Footing inaugural du bloc marathon ce matin : « 7 km facile ». Sur le papier la séance la plus banale qui soit. Dans les chiffres, elle dit déjà beaucoup.
La séance en bref
7,87 km en 52:19, allure moyenne 6:39/km, FC moyenne 136 / pic 155, cadence moyenne 180 spm, 495 kcal, charge d’entraînement (Training Load) 78, performance jugée « Normal » par Coros.
Lecture en zones Coros : FC moyenne 136 = plein milieu de Z2 (131-148), pic à 155 sur une bosse effleurant Z3. Plafond facile (~148) respecté, séance 100 % aérobie. Exécution propre de ma doctrine du moment : le facile se pilote à la fréquence cardiaque.

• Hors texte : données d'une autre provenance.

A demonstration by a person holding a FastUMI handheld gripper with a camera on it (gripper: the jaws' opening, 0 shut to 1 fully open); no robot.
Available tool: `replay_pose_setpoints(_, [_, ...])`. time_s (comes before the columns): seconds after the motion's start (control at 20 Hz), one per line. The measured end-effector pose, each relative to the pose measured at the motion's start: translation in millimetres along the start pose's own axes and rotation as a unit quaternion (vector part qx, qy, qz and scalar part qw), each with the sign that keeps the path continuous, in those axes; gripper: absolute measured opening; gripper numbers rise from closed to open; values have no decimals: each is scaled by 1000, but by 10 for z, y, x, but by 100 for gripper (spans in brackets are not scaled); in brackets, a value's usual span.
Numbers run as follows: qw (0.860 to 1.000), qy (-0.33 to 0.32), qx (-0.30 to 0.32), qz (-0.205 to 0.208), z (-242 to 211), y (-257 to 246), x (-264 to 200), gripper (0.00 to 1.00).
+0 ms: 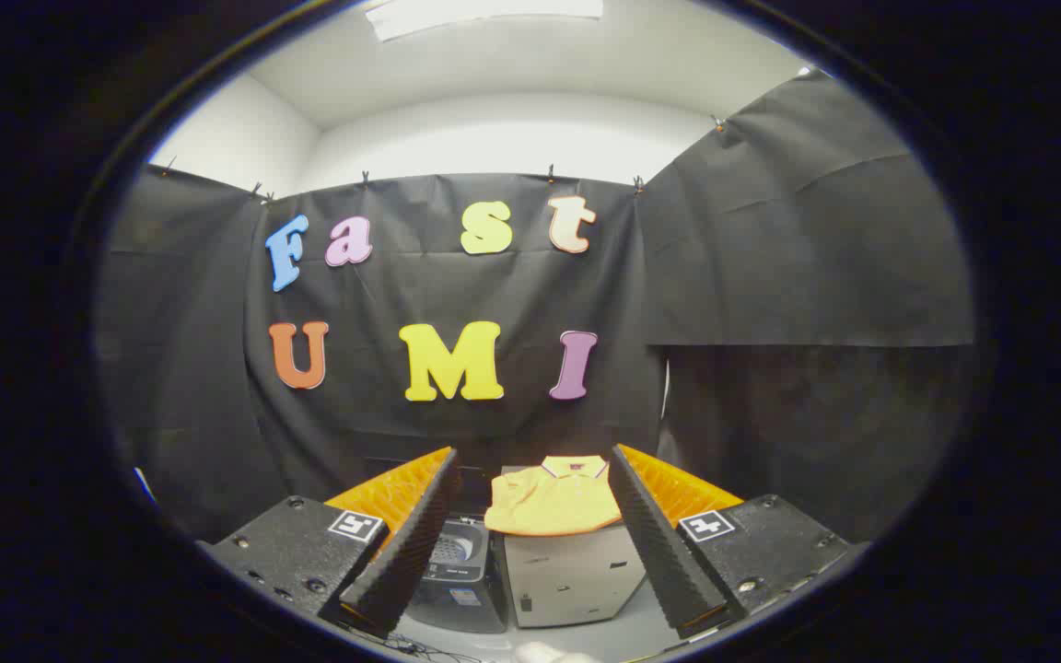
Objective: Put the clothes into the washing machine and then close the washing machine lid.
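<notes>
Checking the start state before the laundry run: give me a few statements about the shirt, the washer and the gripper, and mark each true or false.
1. The folded yellow polo shirt lies on a pale boxy cabinet. True.
2. The gripper is shut on the shirt. False: its fingers stand apart, short of it.
3. The dark top-loading washing machine stands beside the cabinet. True.
4. The shirt is already in the washing machine. False: it rests on the cabinet.

Yellow polo shirt flat on box, washing machine lid open
</notes>
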State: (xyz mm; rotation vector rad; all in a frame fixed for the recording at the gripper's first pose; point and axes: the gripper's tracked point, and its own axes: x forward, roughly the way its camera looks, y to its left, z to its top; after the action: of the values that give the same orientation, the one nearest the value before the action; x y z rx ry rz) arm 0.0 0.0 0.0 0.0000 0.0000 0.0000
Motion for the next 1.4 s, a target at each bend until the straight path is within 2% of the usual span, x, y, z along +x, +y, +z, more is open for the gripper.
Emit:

Premier enseignement : le seuil est bien sous-estimé
J’ai tenu 6:39/km à seulement 136 bpm. C’est toute l’histoire en une phrase. Regardons la même course sous deux échelles différentes :
Le même footing, deux lectures : à gauche par la fréquence cardiaque, à droite par l’allure.
Les deux distributions ne se superposent pas, et c’est l’information clé. Par la FC, c’est un footing quasi monobloc (81 % en Z2, zéro Z4+). Par l’allure, la même course bascule à droite : 72 % du temps à une allure étiquetée Z3 ou plus dur, alors que mon cœur n’a jamais quitté le facile.
Cet écart est la signature chiffrée du seuil sous-estimé : les bornes d’allure sont calées sur un seuil (5'37/km) trop lent, donc dès que je trotte tranquille le système croit que je pousse. Tant que ce décalage existe, piloter à l’allure me ferait lever le pied sans raison. D’où la règle « footing à la FC » jusqu’au test du 30/06, qui réalignera les deux échelles.
Deuxième enseignement : la dérive cardiaque
Le vrai chantier est ailleurs. Seconde par seconde, la FC grimpe lentement tout au long de la sortie (la droite rouge est la pente de dérive) :
FC à 1 Hz (ceinture thoracique), bandes de zones en fond, pente de dérive en pointillés rouges.
Découpée en quarts, la même tendance se lit en chiffres — la FC monte pendant que l’allure ralentit :
| Quart | FC moy | Allure |
|---|---|---|
| Q1 (0-13′) | 130 | 6:08/km |
| Q2 (13-26′) | 133 | 6:44/km |
| Q3 (26-41′) | 141 | 6:33/km |
| Q4 (41-54′) | 140 | 7:07/km |
Le découplage allure/FC ressort à +9,7 %, soit une pente d’environ +9 bpm sur le corps de séance.
Le concept, simplement. Sur un effort facile bien encaissé, le rapport allure/FC reste stable (découplage < 5 %). Au-delà de ~5 %, le cœur travaille de plus en plus pour produire de moins en moins : c’est le signe d’une base aérobie encore mince. Cohérent avec mon statut « Resuming » (je rebâtis depuis une base basse).
À relativiser : sur 52 min avec une allure GPS imparfaite, +9,7 % reste indicatif. Mais c’est un excellent thermomètre de la reconstruction aérobie. Je le re-mesurerai sur mes sorties ≥ 45 min ; il doit se rapprocher des 5 % au fil de l’été. Co-facteurs probables ce jour-là : HRV au réveil un peu basse, fin de footing un peu sèche, et tout simplement la première vraie sortie du bloc.
Le point de vigilance
Côté cadence, 180 spm : au-dessus de ma cible et bien au-dessus de mon plancher de 170 — foulée courte et vive, protectrice pour le mollet gauche. Rien à signaler.
Le seul voyant orange est la HRV : 40 ms ce matin (« Below normal », baseline 54), en repli depuis quelques jours. Signal isolé pour l’instant, mais à surveiller : si elle reste basse, je ne charge pas l’intensité.
Conclusion — exécution irréprochable sur le contrôle de l’effort (montée nette, plateau stable, zéro Z4+). Un seul chantier visible, la dérive cardiaque, parfaitement normale pour un lancement, et que je vais suivre comme indicateur de progrès de fond.